Deadbeat and unreliable Stanko (Peter Kocan) gets another chance to fulfill a task - to find and deliver a girl (Ivana Kanalosova) from Slovakia to Italy where she will unknowingly live the life of a prostitute. The teener agrees to join Stanko's road trip believing he would take her to France where her mother works. Short on cash and trying to avoid local authorities, the odd couple navigate the briskly changing Eastern European landscape, occasionally hustling and plotting together to earn enough for petrol and food. Along the way, they forge a friendship that would put Stanko in a complicated, albeit moral dilemma: would he deliver the girl to the brothel or would he drive her to France?

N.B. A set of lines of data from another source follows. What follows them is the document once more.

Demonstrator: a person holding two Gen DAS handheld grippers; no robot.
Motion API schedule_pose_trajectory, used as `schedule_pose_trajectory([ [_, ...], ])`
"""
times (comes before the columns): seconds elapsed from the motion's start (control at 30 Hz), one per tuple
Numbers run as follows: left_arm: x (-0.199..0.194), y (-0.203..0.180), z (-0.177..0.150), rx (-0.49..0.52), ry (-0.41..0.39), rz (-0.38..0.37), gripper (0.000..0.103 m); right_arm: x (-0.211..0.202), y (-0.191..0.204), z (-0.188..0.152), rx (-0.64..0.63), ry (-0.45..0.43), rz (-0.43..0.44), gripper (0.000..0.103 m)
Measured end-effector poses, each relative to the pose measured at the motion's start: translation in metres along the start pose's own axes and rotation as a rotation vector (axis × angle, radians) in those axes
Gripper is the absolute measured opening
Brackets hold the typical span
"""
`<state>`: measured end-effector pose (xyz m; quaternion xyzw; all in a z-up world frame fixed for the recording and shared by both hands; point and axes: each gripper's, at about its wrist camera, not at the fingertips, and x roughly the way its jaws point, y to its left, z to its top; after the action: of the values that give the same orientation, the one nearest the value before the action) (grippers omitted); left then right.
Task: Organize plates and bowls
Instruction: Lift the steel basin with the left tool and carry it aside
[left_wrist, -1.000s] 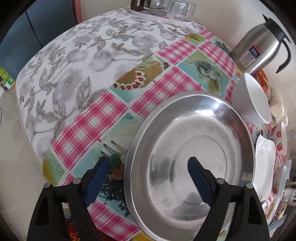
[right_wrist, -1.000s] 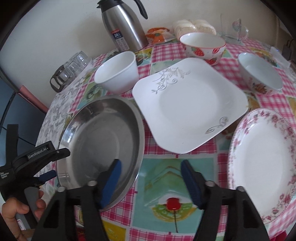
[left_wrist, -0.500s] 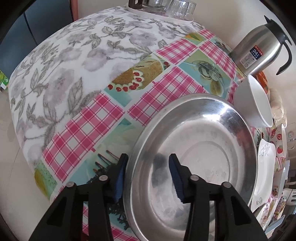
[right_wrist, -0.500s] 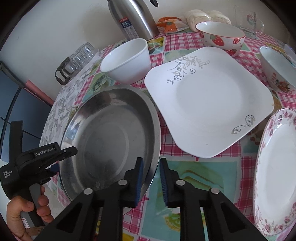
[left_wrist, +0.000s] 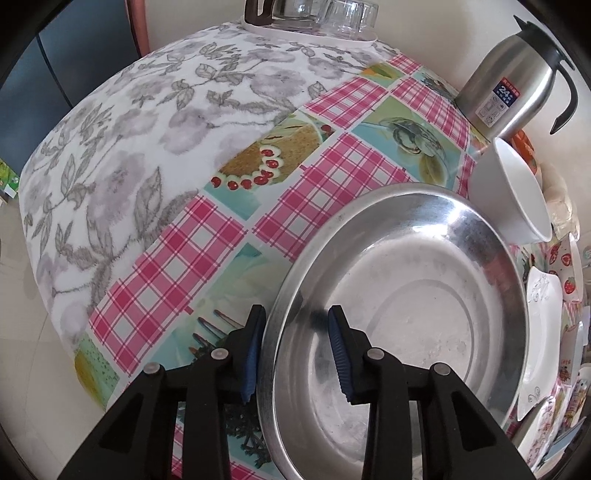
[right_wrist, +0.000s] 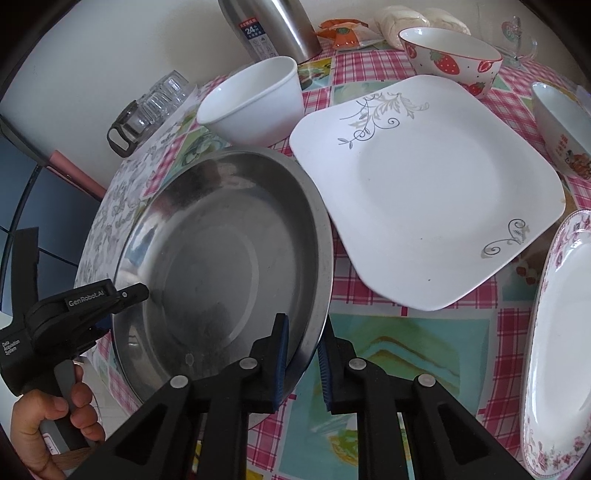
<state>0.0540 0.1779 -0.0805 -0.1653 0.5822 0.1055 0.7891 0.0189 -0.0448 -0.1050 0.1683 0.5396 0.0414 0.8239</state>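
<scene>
A large round steel plate lies at the near left corner of the table. My left gripper straddles its left rim, one pad outside and one on the inner slope, and its jaws are closing on that rim. A hand holds this gripper's grip. My right gripper is shut on the plate's near right rim. A plain white bowl stands just behind the plate. To the right lie a white square plate and a pink floral plate.
A steel thermos and a tray of glasses stand at the back by the wall. A strawberry bowl and another patterned bowl sit at the far right. The table edge drops off to the left.
Both grippers came down onto the steel plate's rim and closed from wide open, the right one first. The plate now fills more of both views.
</scene>
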Motion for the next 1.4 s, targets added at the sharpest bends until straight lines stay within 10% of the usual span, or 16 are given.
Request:
schedule_pose_trajectory([
  [1.4,-0.083,-0.044,-0.026,0.055,-0.219,-0.126,0.028,-0.100,-0.002,0.003,-0.113,-0.264,-0.025,0.023],
])
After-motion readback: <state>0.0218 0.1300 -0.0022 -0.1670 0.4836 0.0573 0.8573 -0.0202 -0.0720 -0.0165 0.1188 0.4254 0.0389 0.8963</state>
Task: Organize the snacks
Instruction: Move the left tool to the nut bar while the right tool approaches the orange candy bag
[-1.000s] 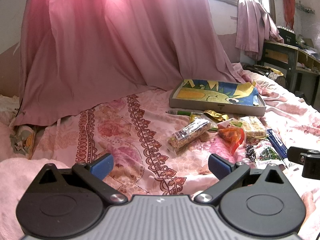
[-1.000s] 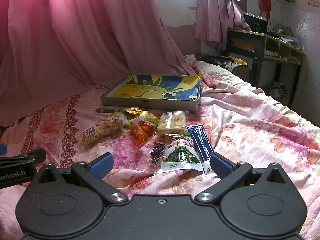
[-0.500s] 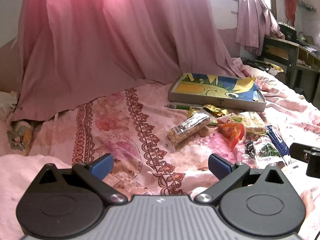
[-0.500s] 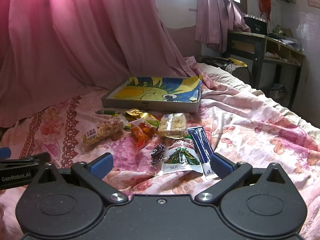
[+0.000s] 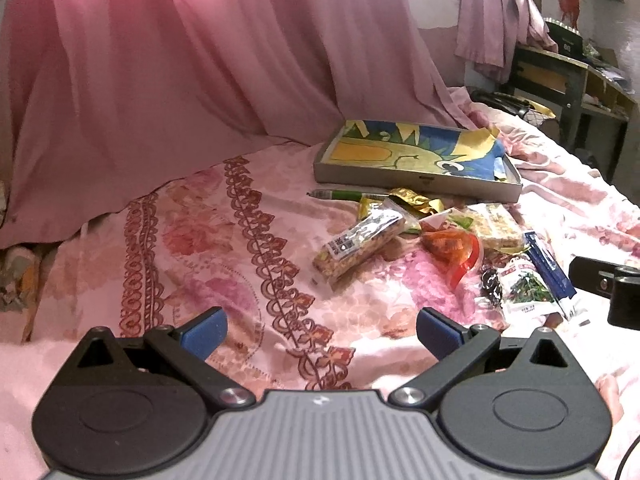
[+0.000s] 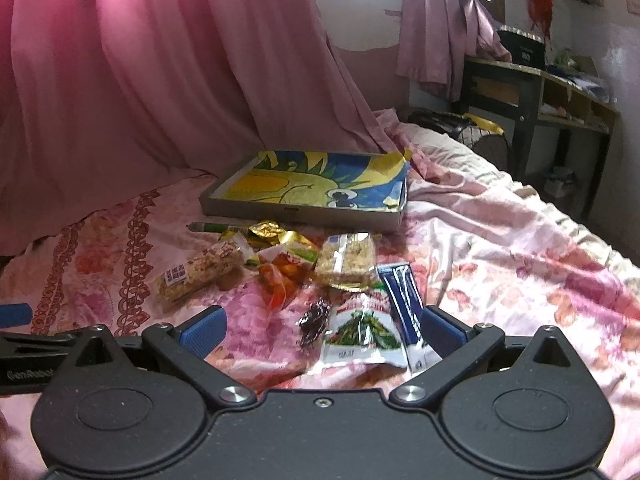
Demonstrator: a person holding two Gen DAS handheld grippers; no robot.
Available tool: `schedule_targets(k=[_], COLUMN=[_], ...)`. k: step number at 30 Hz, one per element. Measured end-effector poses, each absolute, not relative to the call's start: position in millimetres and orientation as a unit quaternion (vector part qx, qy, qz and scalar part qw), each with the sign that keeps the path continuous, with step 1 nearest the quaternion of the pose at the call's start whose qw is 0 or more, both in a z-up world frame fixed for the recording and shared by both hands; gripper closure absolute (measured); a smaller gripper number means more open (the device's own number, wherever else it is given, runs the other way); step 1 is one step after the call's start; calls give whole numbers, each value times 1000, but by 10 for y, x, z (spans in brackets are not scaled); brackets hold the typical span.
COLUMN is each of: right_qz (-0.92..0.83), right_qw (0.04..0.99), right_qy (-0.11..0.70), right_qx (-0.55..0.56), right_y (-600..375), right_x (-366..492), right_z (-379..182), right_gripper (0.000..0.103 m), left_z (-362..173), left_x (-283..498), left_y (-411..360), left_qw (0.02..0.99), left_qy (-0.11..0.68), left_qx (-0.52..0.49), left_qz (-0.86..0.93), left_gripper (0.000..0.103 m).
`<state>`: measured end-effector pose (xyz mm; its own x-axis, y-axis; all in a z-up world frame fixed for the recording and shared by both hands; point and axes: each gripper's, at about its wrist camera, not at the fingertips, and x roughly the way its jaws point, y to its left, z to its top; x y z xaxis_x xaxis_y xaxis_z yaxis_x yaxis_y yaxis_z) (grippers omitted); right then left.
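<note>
Snacks (image 6: 320, 280) seen heaped on pink floral bedspread (image 6: 500, 240), just before shallow box (image 6: 304, 212) lined with cartoon print. Grain bar (image 5: 360, 244), orange packet (image 5: 452, 248), green-leaf pouch (image 6: 360, 332), blue sachet (image 6: 404, 296) noted. Left gripper (image 5: 320, 330) and right gripper (image 6: 322, 330) held wide, empty, above bedspread. Pink curtain (image 5: 180, 80) hung behind.

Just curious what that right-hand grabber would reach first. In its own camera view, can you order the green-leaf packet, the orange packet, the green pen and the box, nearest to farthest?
From the right gripper:
1. Green-leaf packet, just ahead.
2. Orange packet, mid-pile, slightly left.
3. Green pen, behind the pile, left.
4. Box, farthest back.
</note>
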<state>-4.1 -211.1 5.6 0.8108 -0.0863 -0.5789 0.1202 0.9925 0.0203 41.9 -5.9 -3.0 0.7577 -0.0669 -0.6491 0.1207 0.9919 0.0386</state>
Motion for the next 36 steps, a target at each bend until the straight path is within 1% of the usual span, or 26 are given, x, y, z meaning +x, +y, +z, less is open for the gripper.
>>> schedule_targets(k=[13, 22, 36], right_qz=[-54, -15, 66], right_qw=[947, 935, 933], right_qy=[318, 349, 349], right_qx=[6, -62, -57], right_y=[-2311, -2253, -2087], right_x=[450, 769, 1202], right_z=[59, -126, -388], right_gripper=[0, 1, 1], left_z=[-2, -161, -363], left_x=[1080, 1480, 1960], left_y=[-179, -225, -209], left_qw=[923, 908, 894], left_qy=[368, 395, 426], left_qx=[85, 105, 105], left_qz=[-75, -92, -97], left_gripper=[0, 0, 0])
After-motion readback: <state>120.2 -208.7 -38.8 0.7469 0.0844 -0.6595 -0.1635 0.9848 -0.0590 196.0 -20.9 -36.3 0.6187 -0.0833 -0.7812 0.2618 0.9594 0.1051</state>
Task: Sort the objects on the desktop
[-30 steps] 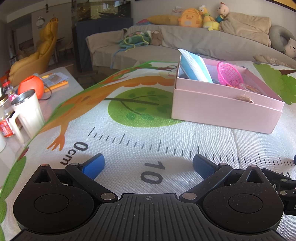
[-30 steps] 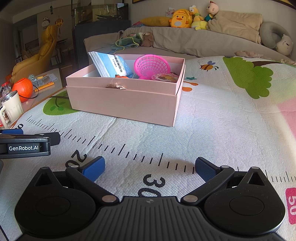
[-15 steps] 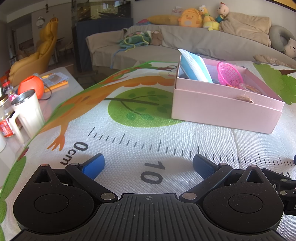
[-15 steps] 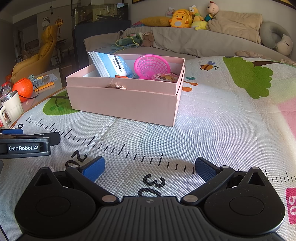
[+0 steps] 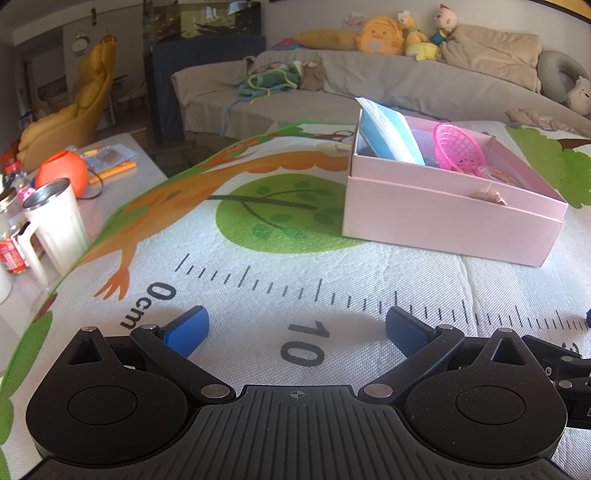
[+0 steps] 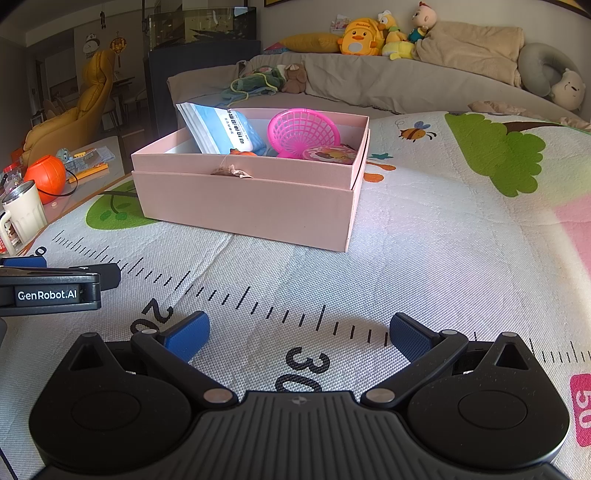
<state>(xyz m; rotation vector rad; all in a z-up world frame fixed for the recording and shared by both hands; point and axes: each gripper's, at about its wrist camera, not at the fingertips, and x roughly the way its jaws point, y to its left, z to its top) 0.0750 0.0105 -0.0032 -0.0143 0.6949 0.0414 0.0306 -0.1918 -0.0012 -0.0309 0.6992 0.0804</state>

Kocan wants to complete his task.
The story starts out slow, but it eventually draws and compels you to take the protagonists' journey with them. Throughout the ride, there's a lingering mood of threat and impending doom, despite occasional glimpses of amusement as Stanko and the unnamed girl forge a bond in their beat-up car. But the more urgent issue is human trafficking, a pervasive practice of coercive exploitation of vulnerable sectors of society. This mirrors the early practice of slavery and reminds its viewers that somehow, ordinary people have roles to play to end this prevalent phenomenon.
In Louise Shelley's "Human Trafficking: A Global Perspective", she points out that, "The conditions of the transitional societies created the ideal conditions conducive to trade in human beings. Now, years after initial transition, all forms of human trafficking are endemic in the region, a result of poverty, ineffective counter-measures, the frequent collusion of government officials in this trade, and the rise of criminal entrepreneurship." Particularly, trafficking of women from Slovakia is continuously growing. The country lacks job opportunities. Poor economic condition and labor migration have been on the rise especially among young people. This makes Rasto Boros' film a relevant piece of cinema that bravely tackles contemporary issues.
The strength of the film lies in the unexpected chemistry between Kocan and Kanalosova. While Kocan appears middle-aged, gaunt, unkempt and tawdry, Kanalosova flaunts youthfulness, hope and innocence. If these characteristics don't make strange, but ultimately provocative cinematic bedfellows, I don't know what would.
Forget the tentative conclusion. This, as Aristotle would remind us, is a case of the whole better than the sum of its parts.
"Stanko" was screened at the 19th Cine Europa in Shangrila, and is among the festival's best features in an otherwise lackluster, head-scratching line-up. Alain Cavalier's "Pater" (Father), anyone? That Pater was nominated for Cannes' Palme d'Or is the pinnacle of lunacy.